While there's much discussion around the fraction of the tax burden which should be carried by the wealthiest taxpayers vs those merely a bit above median income, the clear reality is that the overwhelming fraction of the overall tax burden is carried by those in the upper 50% of income distribution, and only a tiny part is carried by those in the lower 50%.

Traditionally there have been non-degree jobs such as skilled trades (often in industries with strong unions) which could result in a solidly middle-class income, quite possibly well exceeding the national median income at the peak of a career. However, these have been rapidly vanishing over the past two generations - a comfortable family existence supported by a single non-degree career is now exceedingly rare.

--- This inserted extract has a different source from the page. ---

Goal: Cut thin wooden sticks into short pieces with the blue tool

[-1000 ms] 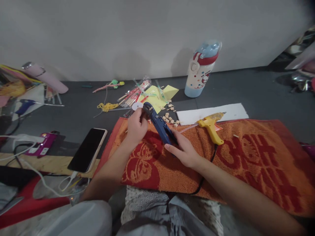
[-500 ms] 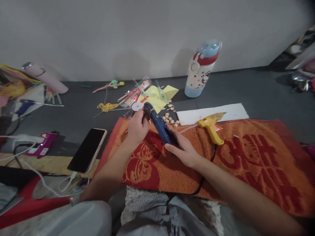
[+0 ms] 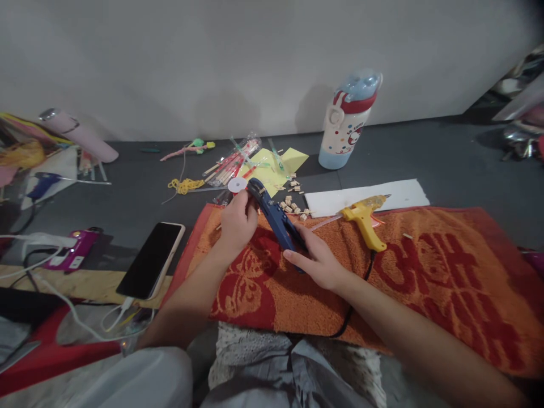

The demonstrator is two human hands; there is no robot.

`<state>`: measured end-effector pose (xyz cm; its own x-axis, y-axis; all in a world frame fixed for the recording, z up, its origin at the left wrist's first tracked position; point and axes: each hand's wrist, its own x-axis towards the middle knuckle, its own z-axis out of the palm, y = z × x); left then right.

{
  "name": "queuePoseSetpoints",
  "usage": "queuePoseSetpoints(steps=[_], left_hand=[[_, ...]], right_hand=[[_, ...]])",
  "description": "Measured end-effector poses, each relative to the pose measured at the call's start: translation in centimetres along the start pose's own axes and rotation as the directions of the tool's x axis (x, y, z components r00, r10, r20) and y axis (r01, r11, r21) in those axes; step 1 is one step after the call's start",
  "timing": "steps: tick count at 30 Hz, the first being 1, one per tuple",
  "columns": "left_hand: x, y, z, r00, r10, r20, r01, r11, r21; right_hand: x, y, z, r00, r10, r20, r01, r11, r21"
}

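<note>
My right hand (image 3: 318, 258) is wrapped round the handles of a dark blue crimping tool (image 3: 275, 218), which slants up and left over the towel. Its handles are a little apart. My left hand (image 3: 238, 221) is closed in a pinch at the tool's head; what its fingers hold is hidden. Several small cut wooden pieces (image 3: 291, 205) lie just beyond the tool. A white round spool (image 3: 237, 184) sits behind my left hand. Under both hands is an orange and red towel (image 3: 327, 306).
A yellow glue gun (image 3: 364, 218) lies right of my hands, partly on a white board (image 3: 403, 194). Behind are yellow paper (image 3: 295, 160), bagged sticks (image 3: 232, 164) and an upright bottle (image 3: 346, 124). Left are a phone (image 3: 149, 260) on a cable and a purple power strip (image 3: 76, 249).
Almost nothing differs. The crimping tool's handles look slightly further apart, and its head has shifted very slightly. Both hands stay in place.
</note>
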<state>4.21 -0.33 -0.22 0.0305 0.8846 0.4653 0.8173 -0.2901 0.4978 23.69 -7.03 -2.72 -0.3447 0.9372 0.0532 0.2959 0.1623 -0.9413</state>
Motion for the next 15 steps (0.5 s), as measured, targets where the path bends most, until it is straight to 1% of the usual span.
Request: queuePoseSetpoints(steps=[9, 15], left_hand=[[-0.06, 0.10, -0.11, 1.000, -0.006, -0.011, 0.006, 1.000, 0.005], [-0.02, 0.30, -0.20, 1.000, -0.021, -0.014, 0.021, 1.000, 0.000]], right_hand=[[0.02, 0.24, 0.02, 1.000, -0.014, 0.007, 0.014, 1.000, -0.004], [0.02, 0.34, 0.09, 1.000, 0.007, 0.006, -0.007, 1.000, -0.029]])
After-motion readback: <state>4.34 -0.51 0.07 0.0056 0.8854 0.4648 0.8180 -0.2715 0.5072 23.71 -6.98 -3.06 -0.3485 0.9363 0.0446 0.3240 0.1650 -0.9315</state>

In recent decades, there are fewer and fewer workers without college degrees whose incomes put them above median income and into a tax bracket where they are asked to contribute even as much as (never mind more than) a per-capita share of national expenditures. Even cutting government expenditures back drastically and removing anything remotely arguable as a "subsidy" would not really reduce taxes in the lower half of the income distribution by much. While lower income taxpayers are still very much taxpayers, in the sense of federal taxes they are not really subsidizing anyone else, but rather only paying a well below per-capita share towards what even the most barebones government would have to expend on the fact of having citizens and territory. (And that's as it should be - we have tax brackets for a reason).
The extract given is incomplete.